**ACTIVITY:** Take the line containing "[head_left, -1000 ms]" and all lines after it, through the end of the material, and repeat them exactly, pictures left out.

DATASET CONTENT Start Marker

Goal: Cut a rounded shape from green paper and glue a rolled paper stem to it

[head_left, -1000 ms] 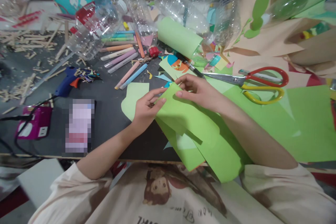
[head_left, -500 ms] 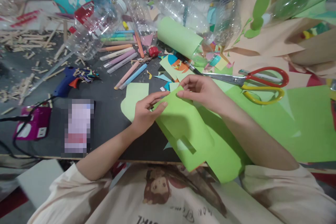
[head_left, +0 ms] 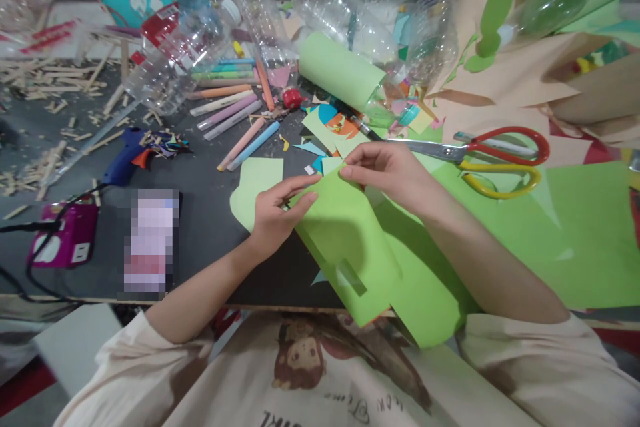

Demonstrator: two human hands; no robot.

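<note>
Clutter covers a dark tabletop [head_left: 210,207] set against a grey wall, with bottles heaped at the back. Across its right side spreads a large sheet of bright green paper [head_left: 595,233], with no shape cut from the part that shows. Smaller than that, the green piece [head_left: 360,227] being worked is curved and loose, joined to nothing visible, so this part looks unfinished (how much is left cannot be told). It lies between the two hands, sloping from them toward the person, over more green paper at the near edge. The right hand [head_left: 383,173] pinches its top edge, thumb in front; the left hand [head_left: 277,210] appears to grip its upper left corner between thumb and fingers, though the exact hold is partly hidden.

Beyond the hands, a pale green wrap [head_left: 343,70] already sits around a bottle, seemingly a finished step. Scissors [head_left: 465,152] rest unheld beside the right forearm. Smaller again, a pale green cutout [head_left: 257,190] lies beside the left hand, and paper scraps [head_left: 340,123] lie farther back, suggesting some cutting is done.
</note>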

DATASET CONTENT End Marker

**RESULT FOR THIS TASK:**
[head_left, -1000 ms] 
[head_left, -500 ms] 
[head_left, +0 ms] 

Demonstrator: two human hands; no robot.

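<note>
Clutter covers a dark tabletop [head_left: 210,207] set against a grey wall, with bottles heaped at the back. Across its right side spreads a large sheet of bright green paper [head_left: 595,233], with no shape cut from the part that shows. Smaller than that, the green piece [head_left: 360,227] being worked is curved and loose, joined to nothing visible, so this part looks unfinished (how much is left cannot be told). It lies between the two hands, sloping from them toward the person, over more green paper at the near edge. The right hand [head_left: 383,173] pinches its top edge, thumb in front; the left hand [head_left: 277,210] appears to grip its upper left corner between thumb and fingers, though the exact hold is partly hidden.

Beyond the hands, a pale green wrap [head_left: 343,70] already sits around a bottle, seemingly a finished step. Scissors [head_left: 465,152] rest unheld beside the right forearm. Smaller again, a pale green cutout [head_left: 257,190] lies beside the left hand, and paper scraps [head_left: 340,123] lie farther back, suggesting some cutting is done.
</note>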

The output is now complete.